As a government monopoly with a restricted cultural outlook, the BBC is, strictly speaking, a closed organisation – for the first thirty years of its life, it was a monopoly. Yet in terms of access to culture and the promotion of national well-being, most British people would say that the BBC has been a great success, and would consider it to have promoted open culture.

Part of the reason for the BBC’s success was that Reith made it clear from the beginning that the BBC would be independent of government, when he refused to act as a government mouthpiece in the 1926 General Strike. The licence fee was also valued as a mechanism that transcended commercial interests. The BBC is valued because it offers everybody access to a wide range of culture in a way that is not wholly driven by market imperatives.

The BBC model will not work in an international digital environment. In the 1920s, it was much easier to impose national frameworks for the adoption of new technologies. But part of the lesson of the BBC is that openness does not necessarily mean the adoption of market-oriented solutions. A truly open body values impartiality and independence and resists commercial or government pressures. An open society cherishes the belief that every citizen should have the opportunity of satisfying their curiosity on any subject. The way in which the internet lowers the barrier to publication and allows me to publish articles and books whenever I like is something that should excite a truly open society.

That doesn’t mean that in an open society all knowledge comes free of charge. Consider the print precedents. Books are expensive commodities, but the public library system (until it started to be gradually strangled by funding restrictions) enables me to get hold of any book or article I want for the price of a postage stamp. That is an open system. As the public library system is undermined, the assumption appears to be that we will get books via Amazon, paying through the nose for each item.
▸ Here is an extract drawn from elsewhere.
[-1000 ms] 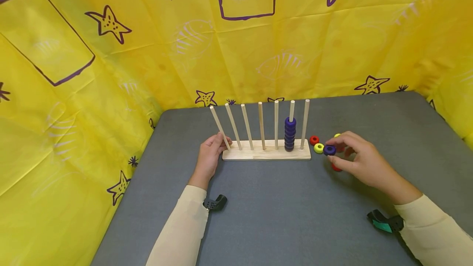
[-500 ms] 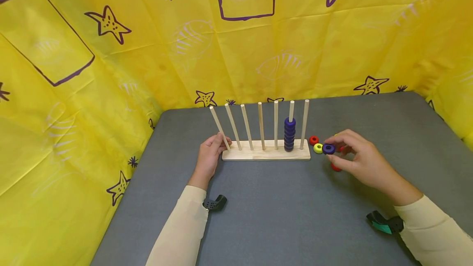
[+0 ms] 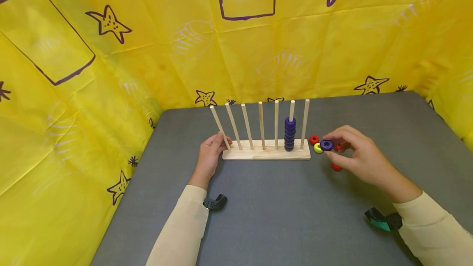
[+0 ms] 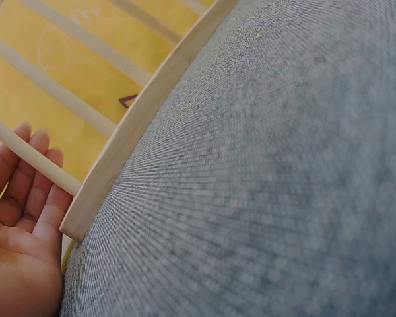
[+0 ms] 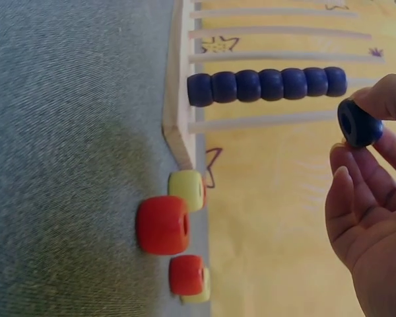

That is a closed system.

An open society is one in which knowledge is open. Everything else – freedom of speech, democratic government, religious freedom – flows from that. The great nineteenth-century librarian Sir Anthony Panizzi said in 1836:

“I want a poor student to have the same means of indulging his learned curiosity, of following his rational pursuits, of consulting the same authorities, of fathoming the most intricate inquiry as the richest man in the kingdom, as far as books go, and I contend that the government is bound to give him the most liberal and unlimited assistance in this respect”.

That’s a pretty good motto for an open society. And a good benchmark for a healthy internet.

If an open society is driven by a thirst to share and make available knowledge, it follows that open knowledge will break down borders and barriers. Sir Anthony Panizzi, who designed the famous Reading Room of the British Museum where Marx studied, was himself a refugee, who had been forced to flee Italy because he had been fighting for democratic reform. That is why Panizzi was convinced that open access to knowledge will break down borders and barriers.

Openness isn’t about untamed market economics. It isn’t about unlimited consumer choice. It isn’t even necessarily about freedom of movement. It is about access to knowledge. The concomitant of this is that an open society is a questioning society. It is a society that doesn’t take anything on trust but wants to investigate and interrogate. It doesn’t blindly follow precedent but wants to work things out for itself. It questions and interrogates what words like ‘open’, ‘disruptive’ and ‘transformative’ mean and how they are used.

The motto of the Royal Society, founded in 1660, is ‘Nullius in verba’, which means ‘Take nobody’s word for it’. That’s a great watchword for an open society.